Daily Management Review

Why Aramco's IPO is a juicy contract for investment banks


06/29/2016


When there was news that Saudi Arabia announced possible IPO of its state-owned oil company in January, the first reaction on Wall Street was a shock.



Later, however, Dubai - the financial center of the Middle East - received a lot of calls from bankers in London and New York.

Investment banks around the world wanted like to join those who will participate in this placement. Apparently, the new opportunity promised to become a new gold rush.

Saudi Aramco was pre-estimated at $ 2 trillion. Yet, the kingdom is planning to sell many state-owned assets to reduce its dependence on oil and to strengthen the finances. The bonds are expected to bring $ 15 billion.

Saudi Arabia looks increasingly promising for development of investment banking services, given the global recession and the results of the UK referendum.

Market participants say that Saudi Arabia is one of hot-topics in banks’ couloirs.

During the first five months of this year, the banking fees in the Kingdom rose by about a third to $ 100 million, according to the Freeman & Co. This is only part of what banks receive in the US and Europe, but work on diversification has only just begun.

In pursuit to gain a maximum advantage, international banks are actively increasing staff in Riyadh, including top management.

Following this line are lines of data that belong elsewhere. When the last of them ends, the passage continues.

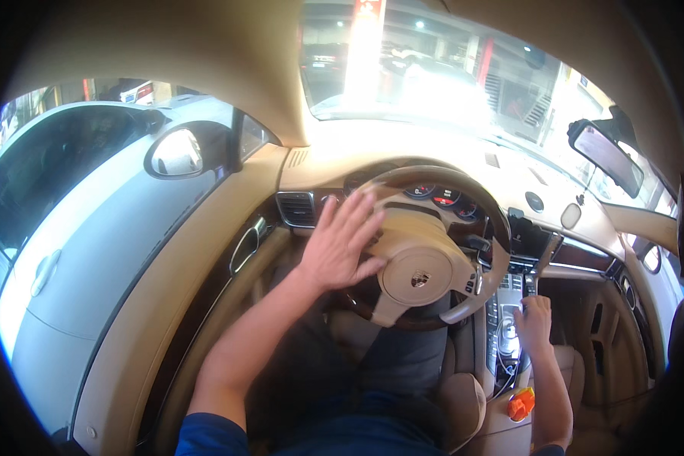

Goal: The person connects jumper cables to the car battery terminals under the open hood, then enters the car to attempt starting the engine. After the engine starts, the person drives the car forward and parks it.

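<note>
My left hand [346, 242] is open, its fingers spread over the left side of the beige and wood steering wheel [498, 262]. The fingers blur slightly, and whether the palm touches the rim I cannot tell. Over on the centre console [492, 334], my right hand [536, 323] is closed at the right edge of the button panel. What it grips is mostly hidden; a narrow dark piece shows just above the fist. Beside it, to the left, is a shiny silver part of the console [508, 328].
An orange object [520, 404] lies on the armrest, near a white cable [504, 371]. Ahead are the lit instrument cluster [444, 196] and a dark screen [528, 237]. A mirror [606, 154] hangs at the upper right. Outside the left door stands a pale car [91, 228].
</note>
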The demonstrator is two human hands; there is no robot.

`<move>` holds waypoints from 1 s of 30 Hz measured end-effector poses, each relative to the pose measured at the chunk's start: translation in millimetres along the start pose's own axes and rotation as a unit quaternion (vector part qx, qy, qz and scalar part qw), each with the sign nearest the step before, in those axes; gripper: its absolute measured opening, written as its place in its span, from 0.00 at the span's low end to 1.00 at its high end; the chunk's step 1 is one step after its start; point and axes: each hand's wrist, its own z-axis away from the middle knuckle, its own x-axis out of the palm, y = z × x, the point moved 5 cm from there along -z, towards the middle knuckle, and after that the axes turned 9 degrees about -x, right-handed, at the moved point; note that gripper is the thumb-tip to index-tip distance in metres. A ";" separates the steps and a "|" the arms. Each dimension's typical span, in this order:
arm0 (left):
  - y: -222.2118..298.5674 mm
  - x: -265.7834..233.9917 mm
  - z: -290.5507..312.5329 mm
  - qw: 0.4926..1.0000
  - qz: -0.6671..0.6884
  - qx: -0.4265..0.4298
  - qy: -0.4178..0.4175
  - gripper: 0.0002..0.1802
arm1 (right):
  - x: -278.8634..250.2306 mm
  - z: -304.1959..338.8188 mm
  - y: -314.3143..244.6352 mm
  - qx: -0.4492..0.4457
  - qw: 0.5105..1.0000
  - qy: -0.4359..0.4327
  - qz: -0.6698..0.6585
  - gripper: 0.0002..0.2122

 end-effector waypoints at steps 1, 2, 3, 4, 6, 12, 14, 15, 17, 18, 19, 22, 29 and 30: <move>3.3 -5.7 -18.3 1.000 0.011 0.002 0.006 0.52 | 9.1 11.0 24.5 0.039 0.999 -0.013 0.002 0.08; 7.4 -11.6 -34.5 0.999 0.016 -0.008 0.026 0.51 | 23.1 23.3 46.6 0.104 0.994 -0.036 0.002 0.08; 11.9 -14.5 -49.0 0.999 0.042 -0.016 0.018 0.50 | 37.3 34.9 60.3 0.141 0.987 0.000 -0.073 0.08; 16.1 -18.8 -61.4 0.997 0.064 -0.018 0.027 0.50 | 51.7 44.6 76.4 0.206 0.966 0.025 -0.152 0.09; 21.6 -23.1 -75.0 0.994 0.103 -0.038 0.015 0.49 | 71.6 55.5 104.5 0.290 0.899 0.098 -0.313 0.11; -5.1 -11.2 -34.4 0.950 0.256 -0.178 0.037 0.45 | 109.7 68.9 124.3 0.402 0.716 0.177 -0.542 0.15; -21.4 -1.3 1.2 0.918 0.328 -0.207 0.086 0.43 | 108.2 67.6 122.9 0.385 0.764 0.190 -0.482 0.13; -31.5 7.6 23.4 0.885 0.379 -0.259 0.079 0.41 | 109.9 66.8 122.1 0.391 0.764 0.196 -0.474 0.13; -49.2 18.1 63.9 0.861 0.392 -0.316 0.077 0.38 | 110.7 60.8 122.7 0.383 0.782 0.211 -0.444 0.12; -56.8 20.0 81.9 0.870 0.349 -0.338 0.077 0.36 | 111.3 55.8 123.0 0.369 0.799 0.217 -0.422 0.12; -61.3 18.7 97.4 0.878 0.334 -0.333 0.083 0.36 | 112.6 50.3 124.9 0.368 0.821 0.208 -0.385 0.11; -76.5 7.5 126.9 0.869 0.295 -0.384 0.103 0.34 | 129.4 32.5 137.9 0.429 0.770 0.187 -0.433 0.11; -82.7 -42.5 132.3 0.897 0.157 -0.390 0.137 0.41 | 156.3 8.9 157.3 0.526 0.730 0.166 -0.403 0.09; -83.5 -46.1 133.2 0.900 0.123 -0.401 0.124 0.44 | 157.4 3.5 157.8 0.513 0.732 0.170 -0.415 0.08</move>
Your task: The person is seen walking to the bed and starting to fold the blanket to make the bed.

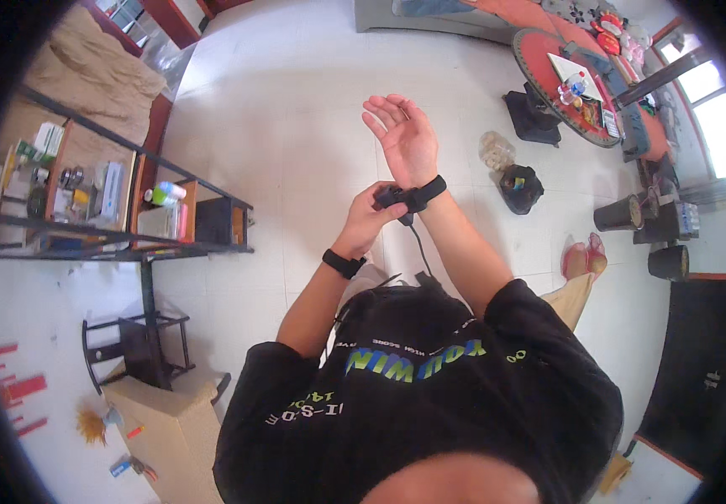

At that, HSBC Holdings Plc and JPMorgan Chase & Co. seem to be the race’s leaders.

HSBC is supporting privatization of the Saudi Arabian stock exchange and potential separation of Saudi Electricity Co. In addition, Stuart Gulliver, the executive director of the London-based bank, is regularly seeing the kingdom’s decision makers.

As a result, two HSBC bankers have recently received jobs in the government. CEO for the Middle East, Mohammad Al Tuwaijri, was appointed deputy minister of economy and planning, and Fahad Al-Saif stood at the head of the debt management department, which will be responsible for the first international placement of the kingdom’s bonds.

HSBC and of JPMorgan, along with Citigroup, have been selected to organize this placement a few days ago.

JPMorgan acts as investment adviser on Uber for Saudi Public Investment Fund. The investments are estimated at $ 3.5 billion. Since the beginning of the year, the largest US bank increased its staff in the kingdom by 10%.

Deutsche Bank and Morgan Stanley also see a great potential in strengthening the market presence.

Major banks compete not only with each other, but with smaller firms as well. For example, Verus Partners Ltd., an advisory boutique created by former Citigroup bankers in London, helped the Government of Saudi Arabia to draw first loans in the amount of $ 10 billion for 15 years. 

A company of another Citigroup’s former investment banker, Michael Klein, provides strategic advice to the government on Aramco’s upcoming IPO.

Deputy Crown Prince Mohammed bin Salman intends to create the world's largest sovereign wealth fund, as well as to twice increase proportion of foreign investment. This would be a real treat for investment banks.

By now, no one in the Middle East, and perhaps even in emerging markets, have not initiated such deep reforms.

Banks will get at least $ 50 million commission fees for Aramco’s IPO only. In this light, it’s not surprising that bankers are trying to do everything possible to gain access to placing, sale of assets, fund raising and investments. At the same time, they earn on transactions in Saudi Arabia less compared to other regions.

During IPO of National Commercial Bank, bankers, lawyers and accountants shared approximately $ 6.65 million, i.e. only 0.1% of the transaction. The comparable figure in Europe, the Middle East and Africa is 2.7%. Nevertheless, the opportunities for investment banks are too attractive, so they cannot give them up.